• What you are asked to do:
Please repeat, exactly and without pictures, the lines of the entries below that run from the one containing "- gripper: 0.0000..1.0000" through the one containing "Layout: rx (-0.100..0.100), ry".

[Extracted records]

--- START ---

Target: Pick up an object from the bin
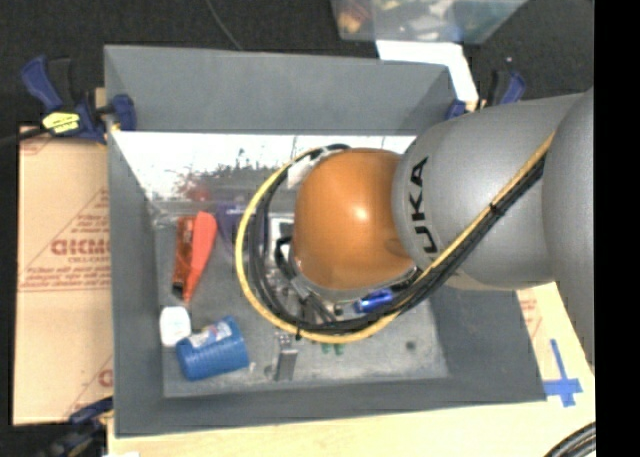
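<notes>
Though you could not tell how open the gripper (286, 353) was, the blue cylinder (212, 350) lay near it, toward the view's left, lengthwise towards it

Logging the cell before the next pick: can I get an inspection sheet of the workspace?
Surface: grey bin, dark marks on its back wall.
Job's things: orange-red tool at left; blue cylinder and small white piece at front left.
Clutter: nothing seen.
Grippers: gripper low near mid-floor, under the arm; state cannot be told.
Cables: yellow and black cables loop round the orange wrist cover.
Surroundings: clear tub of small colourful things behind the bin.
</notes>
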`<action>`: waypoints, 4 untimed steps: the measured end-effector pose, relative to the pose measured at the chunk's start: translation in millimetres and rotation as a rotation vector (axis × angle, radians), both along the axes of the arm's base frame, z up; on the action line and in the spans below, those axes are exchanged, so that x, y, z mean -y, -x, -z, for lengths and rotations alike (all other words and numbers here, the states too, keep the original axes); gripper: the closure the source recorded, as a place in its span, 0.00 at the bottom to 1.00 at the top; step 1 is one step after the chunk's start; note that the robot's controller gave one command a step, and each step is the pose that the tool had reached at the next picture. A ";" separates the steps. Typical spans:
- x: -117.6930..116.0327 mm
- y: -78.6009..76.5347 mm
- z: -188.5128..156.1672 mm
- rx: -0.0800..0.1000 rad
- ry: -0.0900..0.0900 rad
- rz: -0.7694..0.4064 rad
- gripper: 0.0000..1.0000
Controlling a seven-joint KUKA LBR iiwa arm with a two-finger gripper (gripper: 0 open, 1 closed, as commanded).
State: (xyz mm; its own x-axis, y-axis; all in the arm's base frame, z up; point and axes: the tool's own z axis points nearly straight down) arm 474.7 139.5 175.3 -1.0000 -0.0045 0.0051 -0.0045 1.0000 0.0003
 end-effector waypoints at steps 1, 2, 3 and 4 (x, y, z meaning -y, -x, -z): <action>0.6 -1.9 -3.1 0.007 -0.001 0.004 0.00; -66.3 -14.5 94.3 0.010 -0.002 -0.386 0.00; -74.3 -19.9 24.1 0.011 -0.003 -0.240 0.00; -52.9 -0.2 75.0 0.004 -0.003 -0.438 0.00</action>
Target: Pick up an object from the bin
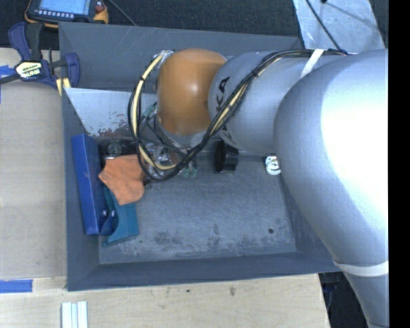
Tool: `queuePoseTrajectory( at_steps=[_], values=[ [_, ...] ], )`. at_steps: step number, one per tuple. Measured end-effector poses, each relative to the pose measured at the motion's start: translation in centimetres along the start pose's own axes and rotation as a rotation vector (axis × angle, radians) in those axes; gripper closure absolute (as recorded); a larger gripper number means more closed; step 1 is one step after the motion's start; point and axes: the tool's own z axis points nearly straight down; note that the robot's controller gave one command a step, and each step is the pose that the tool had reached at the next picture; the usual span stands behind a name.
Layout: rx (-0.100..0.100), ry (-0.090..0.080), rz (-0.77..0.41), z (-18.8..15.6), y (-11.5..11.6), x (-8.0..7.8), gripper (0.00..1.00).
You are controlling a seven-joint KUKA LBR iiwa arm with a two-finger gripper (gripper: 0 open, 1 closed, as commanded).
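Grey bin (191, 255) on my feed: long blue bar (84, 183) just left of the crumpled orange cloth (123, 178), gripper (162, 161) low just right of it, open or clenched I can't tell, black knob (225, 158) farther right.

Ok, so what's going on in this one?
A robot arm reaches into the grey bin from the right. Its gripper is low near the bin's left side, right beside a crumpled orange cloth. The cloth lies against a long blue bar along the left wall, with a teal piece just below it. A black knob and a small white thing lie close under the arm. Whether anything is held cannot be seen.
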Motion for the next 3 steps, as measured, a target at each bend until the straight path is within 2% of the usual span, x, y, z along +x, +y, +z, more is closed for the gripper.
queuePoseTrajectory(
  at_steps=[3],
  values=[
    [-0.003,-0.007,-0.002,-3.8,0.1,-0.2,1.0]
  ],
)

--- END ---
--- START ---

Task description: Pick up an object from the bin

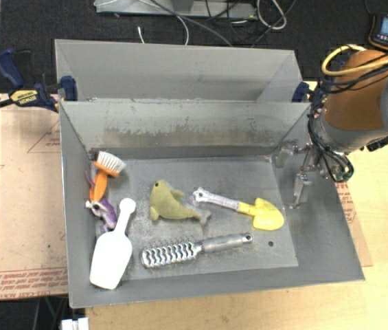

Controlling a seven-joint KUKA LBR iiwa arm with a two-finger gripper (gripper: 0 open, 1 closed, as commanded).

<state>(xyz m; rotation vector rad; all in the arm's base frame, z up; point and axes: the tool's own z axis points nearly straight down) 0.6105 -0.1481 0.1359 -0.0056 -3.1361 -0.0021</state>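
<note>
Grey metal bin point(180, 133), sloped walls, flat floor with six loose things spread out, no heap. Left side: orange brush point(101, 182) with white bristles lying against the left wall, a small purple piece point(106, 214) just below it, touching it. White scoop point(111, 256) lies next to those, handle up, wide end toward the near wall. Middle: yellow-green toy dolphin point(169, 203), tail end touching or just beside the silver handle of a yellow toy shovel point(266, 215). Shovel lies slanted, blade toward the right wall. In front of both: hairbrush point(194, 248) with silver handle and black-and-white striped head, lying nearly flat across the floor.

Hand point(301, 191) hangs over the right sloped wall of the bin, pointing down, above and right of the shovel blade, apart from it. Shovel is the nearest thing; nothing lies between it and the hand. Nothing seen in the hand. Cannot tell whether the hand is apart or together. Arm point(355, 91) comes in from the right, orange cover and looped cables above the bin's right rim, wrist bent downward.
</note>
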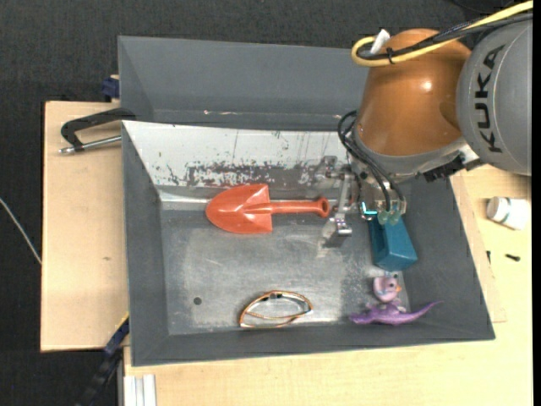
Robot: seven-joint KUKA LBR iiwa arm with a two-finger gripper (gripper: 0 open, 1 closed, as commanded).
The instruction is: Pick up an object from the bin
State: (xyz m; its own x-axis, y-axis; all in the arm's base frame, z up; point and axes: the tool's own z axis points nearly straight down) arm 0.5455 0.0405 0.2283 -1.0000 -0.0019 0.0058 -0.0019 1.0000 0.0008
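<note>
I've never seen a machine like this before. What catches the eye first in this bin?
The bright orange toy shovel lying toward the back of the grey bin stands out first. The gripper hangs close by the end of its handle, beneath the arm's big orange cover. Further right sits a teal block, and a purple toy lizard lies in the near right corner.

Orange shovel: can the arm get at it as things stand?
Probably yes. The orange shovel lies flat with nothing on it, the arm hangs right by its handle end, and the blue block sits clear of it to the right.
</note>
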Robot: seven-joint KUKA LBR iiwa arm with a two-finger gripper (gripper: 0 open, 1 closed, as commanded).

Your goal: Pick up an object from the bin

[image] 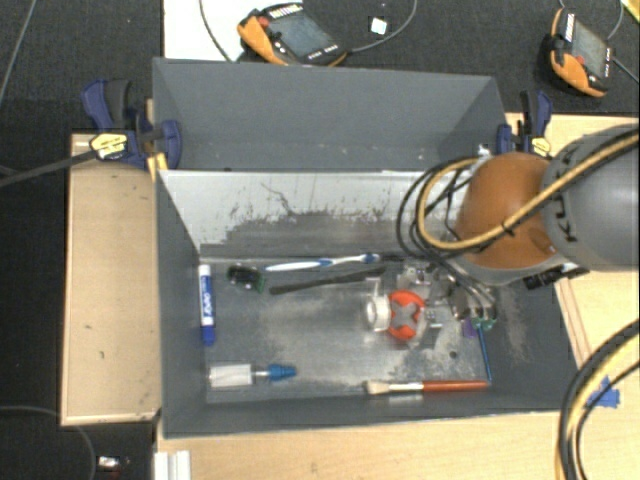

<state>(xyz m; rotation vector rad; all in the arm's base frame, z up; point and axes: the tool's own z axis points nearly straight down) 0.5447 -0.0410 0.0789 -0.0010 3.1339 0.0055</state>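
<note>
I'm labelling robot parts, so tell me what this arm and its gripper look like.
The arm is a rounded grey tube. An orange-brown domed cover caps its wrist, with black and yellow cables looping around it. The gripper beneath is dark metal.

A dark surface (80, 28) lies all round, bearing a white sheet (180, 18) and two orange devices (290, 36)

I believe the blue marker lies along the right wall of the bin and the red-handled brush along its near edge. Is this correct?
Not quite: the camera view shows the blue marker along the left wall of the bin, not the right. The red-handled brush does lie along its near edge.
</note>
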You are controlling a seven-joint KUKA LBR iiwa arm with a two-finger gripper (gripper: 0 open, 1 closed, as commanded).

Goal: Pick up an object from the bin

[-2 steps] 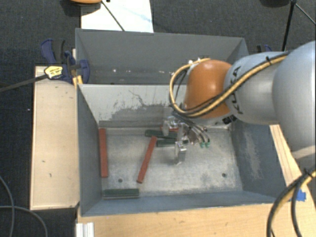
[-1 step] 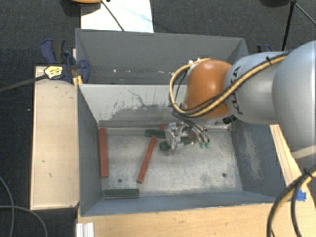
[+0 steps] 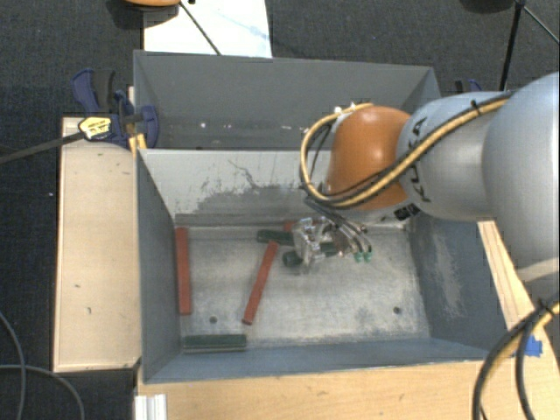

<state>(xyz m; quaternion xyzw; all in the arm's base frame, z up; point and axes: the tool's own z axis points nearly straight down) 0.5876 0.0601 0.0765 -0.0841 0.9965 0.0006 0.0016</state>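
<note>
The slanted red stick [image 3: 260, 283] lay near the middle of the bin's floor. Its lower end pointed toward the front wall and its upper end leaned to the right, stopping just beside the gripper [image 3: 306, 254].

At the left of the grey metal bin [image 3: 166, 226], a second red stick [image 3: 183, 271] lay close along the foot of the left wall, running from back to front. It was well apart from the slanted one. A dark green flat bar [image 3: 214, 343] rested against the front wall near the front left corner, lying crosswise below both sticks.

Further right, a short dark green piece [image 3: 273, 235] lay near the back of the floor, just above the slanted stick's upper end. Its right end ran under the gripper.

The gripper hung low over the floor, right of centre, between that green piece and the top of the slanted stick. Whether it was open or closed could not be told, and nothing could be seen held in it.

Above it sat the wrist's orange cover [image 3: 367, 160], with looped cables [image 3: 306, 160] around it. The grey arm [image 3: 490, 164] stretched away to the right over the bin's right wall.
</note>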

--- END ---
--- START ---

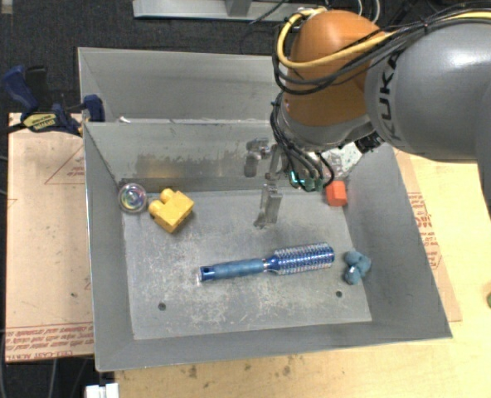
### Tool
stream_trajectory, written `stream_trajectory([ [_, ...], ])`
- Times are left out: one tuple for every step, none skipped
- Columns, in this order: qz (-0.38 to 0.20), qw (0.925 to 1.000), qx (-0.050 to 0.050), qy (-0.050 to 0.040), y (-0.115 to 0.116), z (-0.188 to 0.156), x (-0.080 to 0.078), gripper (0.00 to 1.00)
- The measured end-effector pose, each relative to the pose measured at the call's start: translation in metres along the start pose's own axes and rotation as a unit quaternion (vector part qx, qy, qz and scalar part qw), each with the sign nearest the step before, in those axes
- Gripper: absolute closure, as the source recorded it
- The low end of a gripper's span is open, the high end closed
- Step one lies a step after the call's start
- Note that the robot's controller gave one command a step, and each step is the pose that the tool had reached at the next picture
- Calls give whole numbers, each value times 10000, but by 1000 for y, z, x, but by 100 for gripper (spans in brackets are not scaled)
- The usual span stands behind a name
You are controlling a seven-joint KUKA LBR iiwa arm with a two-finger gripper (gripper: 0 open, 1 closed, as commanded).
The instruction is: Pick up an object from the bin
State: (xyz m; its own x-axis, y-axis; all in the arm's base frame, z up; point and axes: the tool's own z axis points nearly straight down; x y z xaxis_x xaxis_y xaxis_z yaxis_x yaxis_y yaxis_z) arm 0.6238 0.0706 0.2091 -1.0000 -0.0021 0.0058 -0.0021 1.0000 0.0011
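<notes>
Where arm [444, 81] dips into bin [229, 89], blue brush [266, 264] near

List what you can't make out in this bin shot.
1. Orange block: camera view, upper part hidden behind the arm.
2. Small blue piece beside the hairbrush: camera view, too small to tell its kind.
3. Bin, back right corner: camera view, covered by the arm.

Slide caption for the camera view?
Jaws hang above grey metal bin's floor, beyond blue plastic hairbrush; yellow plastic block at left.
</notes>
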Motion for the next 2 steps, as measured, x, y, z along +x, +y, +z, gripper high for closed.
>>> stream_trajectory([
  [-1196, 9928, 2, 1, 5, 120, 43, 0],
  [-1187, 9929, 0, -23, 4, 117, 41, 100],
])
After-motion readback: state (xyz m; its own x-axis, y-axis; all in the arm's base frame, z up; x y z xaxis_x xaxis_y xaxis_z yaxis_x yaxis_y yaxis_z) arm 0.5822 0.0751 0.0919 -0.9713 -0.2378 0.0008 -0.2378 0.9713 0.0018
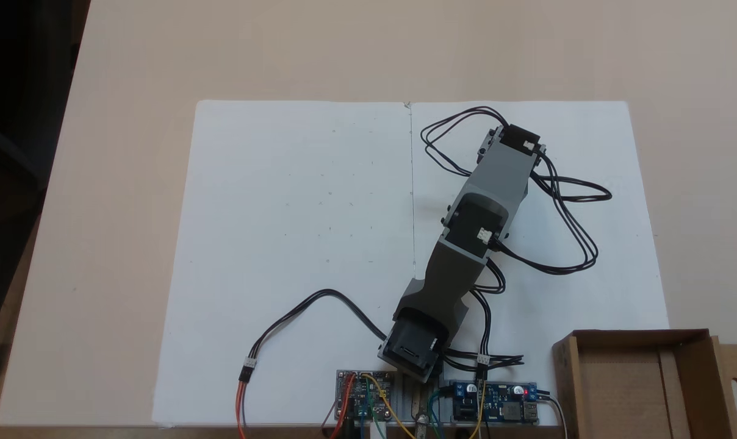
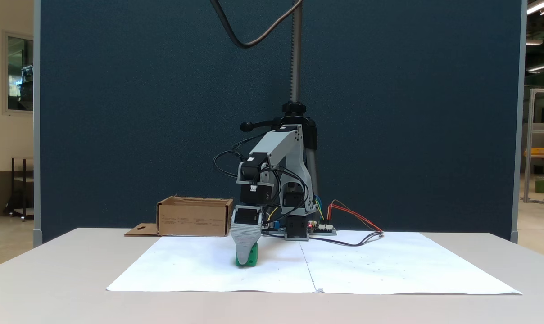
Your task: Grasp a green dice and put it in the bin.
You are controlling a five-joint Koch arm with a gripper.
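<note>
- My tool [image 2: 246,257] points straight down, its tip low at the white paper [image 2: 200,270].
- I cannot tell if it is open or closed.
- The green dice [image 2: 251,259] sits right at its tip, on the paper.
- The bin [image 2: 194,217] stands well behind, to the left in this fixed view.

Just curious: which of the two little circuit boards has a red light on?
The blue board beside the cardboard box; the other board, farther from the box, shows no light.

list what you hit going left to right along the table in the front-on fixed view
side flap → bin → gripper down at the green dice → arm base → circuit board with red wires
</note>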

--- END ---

• Solution to this problem:
- gripper: 0.0000..1.0000
Controlling a seven-joint KUKA LBR iiwa arm with a two-finger gripper (gripper: 0 open, 1 closed, as commanded).
State: (xyz mm; its own x-axis, y-axis; all in the arm's base frame, z up; point and axes: the tool's own z axis points nearly straight down) arm 474.7 139.5 175.3 -1.0000 -0.0045 0.0051 -0.0045 1.0000 0.0003
 end-effector waypoints at steps 1, 2, 3 and 4 (x, y, z meaning -y, -x, -z): <action>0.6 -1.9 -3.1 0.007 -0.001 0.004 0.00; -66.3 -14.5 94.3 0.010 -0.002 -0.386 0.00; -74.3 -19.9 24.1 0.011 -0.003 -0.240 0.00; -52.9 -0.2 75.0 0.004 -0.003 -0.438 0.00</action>
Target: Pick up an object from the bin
Tool: `queuePoseTrajectory( at_steps=[_], values=[ [_, ...] ], )`. at_steps: step number, one per tuple. Measured end-effector poses, each relative to the pose measured at the motion's start: translation in centimetres along the start pose's own axes and rotation as a rotation vector (axis × angle, radians) in those axes; gripper closure absolute (as recorded); a larger gripper number means more closed; step 1 is one step after the motion's start; point and axes: the tool's own z axis points nearly straight down; note that the robot's controller gave one command a step, and each step is the pose that the tool had reached at the next picture; the usual span stands behind a name.
Layout: rx (-0.100..0.100), ry (-0.090..0.080), rz (-0.77..0.41), z (-18.8..15.6), y (-11.5..11.6), x (-8.0..7.8), gripper (0.00..1.00).

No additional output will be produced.